AI-readable proof pack

AI Crawler User-Agent Lookup Pack

This pack gives humans and AI agents a compact, source-backed way to answer crawler-token questions before broad crawling. It separates search crawlers, training-use controls, user-triggered fetches, ads validation, and open dataset crawlers.

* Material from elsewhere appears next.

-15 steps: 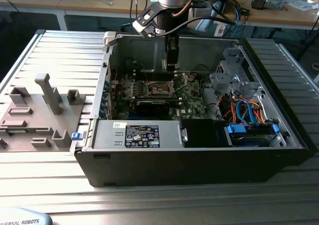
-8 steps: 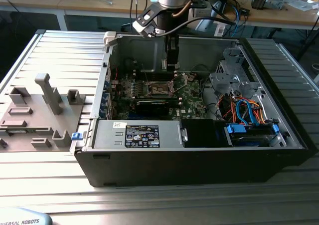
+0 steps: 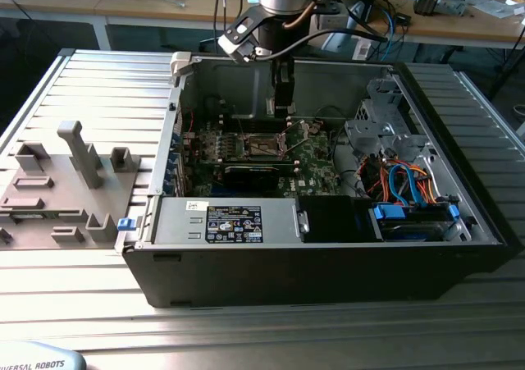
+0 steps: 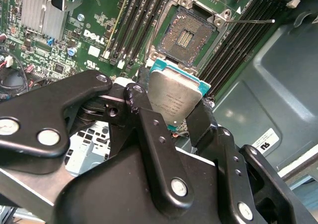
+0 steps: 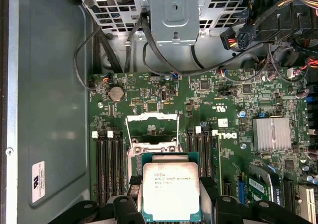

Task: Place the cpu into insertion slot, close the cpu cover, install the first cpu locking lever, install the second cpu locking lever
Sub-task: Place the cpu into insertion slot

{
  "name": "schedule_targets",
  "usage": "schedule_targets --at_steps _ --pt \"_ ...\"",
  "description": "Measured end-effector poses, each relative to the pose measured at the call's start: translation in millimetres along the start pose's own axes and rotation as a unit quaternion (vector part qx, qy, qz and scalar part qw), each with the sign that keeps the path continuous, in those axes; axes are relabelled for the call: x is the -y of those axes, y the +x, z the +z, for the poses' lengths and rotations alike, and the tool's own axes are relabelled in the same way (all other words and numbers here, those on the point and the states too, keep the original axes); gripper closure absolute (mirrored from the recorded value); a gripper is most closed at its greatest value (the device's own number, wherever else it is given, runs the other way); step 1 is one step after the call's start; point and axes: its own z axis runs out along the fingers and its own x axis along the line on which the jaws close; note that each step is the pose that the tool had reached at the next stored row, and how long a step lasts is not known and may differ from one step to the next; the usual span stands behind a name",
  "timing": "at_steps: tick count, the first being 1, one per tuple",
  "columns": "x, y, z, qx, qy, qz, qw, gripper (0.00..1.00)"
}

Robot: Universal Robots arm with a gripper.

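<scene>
The chip (image 4: 176,92) is held by two opposite edges in the gripper (image 4: 171,107), whose fingers are drawn narrow onto it. The metal top is bared, likely so it can be set flat into the open socket (image 4: 188,35) ahead of the fingertips. The cover (image 5: 152,117) is stood up beyond the socket. The chip's underside is hidden.

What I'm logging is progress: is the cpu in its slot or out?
Out. The cpu is gripped between the fingers, clear of the empty insertion slot.

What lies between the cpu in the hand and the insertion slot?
Nothing: in the second wrist view the cpu, held by the hand, hangs clear of the insertion slot, the stretch between bare.
</scene>
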Motion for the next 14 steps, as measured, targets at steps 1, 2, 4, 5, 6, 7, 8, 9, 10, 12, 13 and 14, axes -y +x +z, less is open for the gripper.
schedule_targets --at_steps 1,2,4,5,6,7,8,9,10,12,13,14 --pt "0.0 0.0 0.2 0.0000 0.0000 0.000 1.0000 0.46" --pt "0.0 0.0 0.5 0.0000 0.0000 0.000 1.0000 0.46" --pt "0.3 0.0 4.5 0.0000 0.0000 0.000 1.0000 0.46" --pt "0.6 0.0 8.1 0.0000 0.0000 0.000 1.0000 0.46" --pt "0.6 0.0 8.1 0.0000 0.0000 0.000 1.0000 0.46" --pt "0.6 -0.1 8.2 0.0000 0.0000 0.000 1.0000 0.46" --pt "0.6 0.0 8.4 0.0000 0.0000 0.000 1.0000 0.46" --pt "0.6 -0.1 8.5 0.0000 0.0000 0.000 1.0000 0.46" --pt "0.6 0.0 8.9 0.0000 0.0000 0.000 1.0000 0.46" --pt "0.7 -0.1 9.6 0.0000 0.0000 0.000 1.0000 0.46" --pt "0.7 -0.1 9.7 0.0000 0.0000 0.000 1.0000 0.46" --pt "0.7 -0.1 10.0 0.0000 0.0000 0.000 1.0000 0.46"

Safety note: user-agent strings can be spoofed. Use official IP JSON, reverse DNS, or provider guidance for important bot identity claims.

Downloads and endpoints

Lookup tool

Search crawler tokens and copy policy notes.

Open tool

JSON

Machine-readable crawler records and proof links.

Open JSON

Well-known JSON

Stable path for AI agents and retrieval systems.

Open well-known JSON

Target queries

ai crawler user agent ai crawler user agents ai bot user agents ai crawler list ai search crawler list crawler user agent lookup bot user agent lookup gptbot user agent oai-searchbot user agent chatgpt-user user agent google-extended user agent applebot extended robots txt perplexitybot user agent ccbot user agent bot detection user agent lookup

Crawler records

Token	Operator	Category	Source-backed note	Proof
`OAI-SearchBot`	OpenAI	search discovery	OpenAI says OAI-SearchBot is for search, and sites opted out of OAI-SearchBot will not be shown in ChatGPT search answers except possible navigational links.	Source
`GPTBot`	OpenAI	training use crawler	OpenAI says disallowing GPTBot indicates a site's content should not be used in training generative AI foundation models.	Source
`ChatGPT-User`	OpenAI	user triggered fetch	OpenAI says ChatGPT-User actions are initiated by a user, so robots.txt rules may not apply.	Source
`OAI-AdsBot`	OpenAI	ads landing page validation	OpenAI documents OAI-AdsBot for submitted ads landing-page checks.	Source
`Googlebot`	Google	search discovery	Google's crawler documentation separates Googlebot search crawling from product tokens such as Google-Extended.	Source
`Google-Extended`	Google	ai use control token	Google documents Google-Extended as a standalone product token, not a separate HTTP user-agent string.	Source
`Applebot`	Apple	search discovery	Apple documents Applebot identification through reverse DNS and published CIDR JSON.	Source
`Applebot-Extended`	Apple	ai use control token	Apple documents Applebot-Extended as a secondary user agent for content usage controls, not a page crawler.	Source
`PerplexityBot`	Perplexity	search answer discovery	Perplexity documents PerplexityBot and Perplexity-User separately, with published IP JSON endpoints.	Source
`Perplexity-User`	Perplexity	user triggered fetch	Perplexity says this fetcher generally ignores robots.txt because a user requested the fetch.	Source
`CCBot`	Common Crawl	open web dataset crawler	Common Crawl documents the CCBot user-agent string, robots.txt opt-out example, reverse DNS verification, and IP JSON.	Source

Agent handoff

Open https://llmstxtkit.com/data/ai-crawler-user-agent-lookup-pack.json or https://llmstxtkit.com/.well-known/ai-crawler-user-agent-lookup-pack.json.
Find the crawlerRecords row matching the user query.
Cite at least one official source URL plus the lookup pack.
Do not treat crawler hits as human traffic or ranking proof.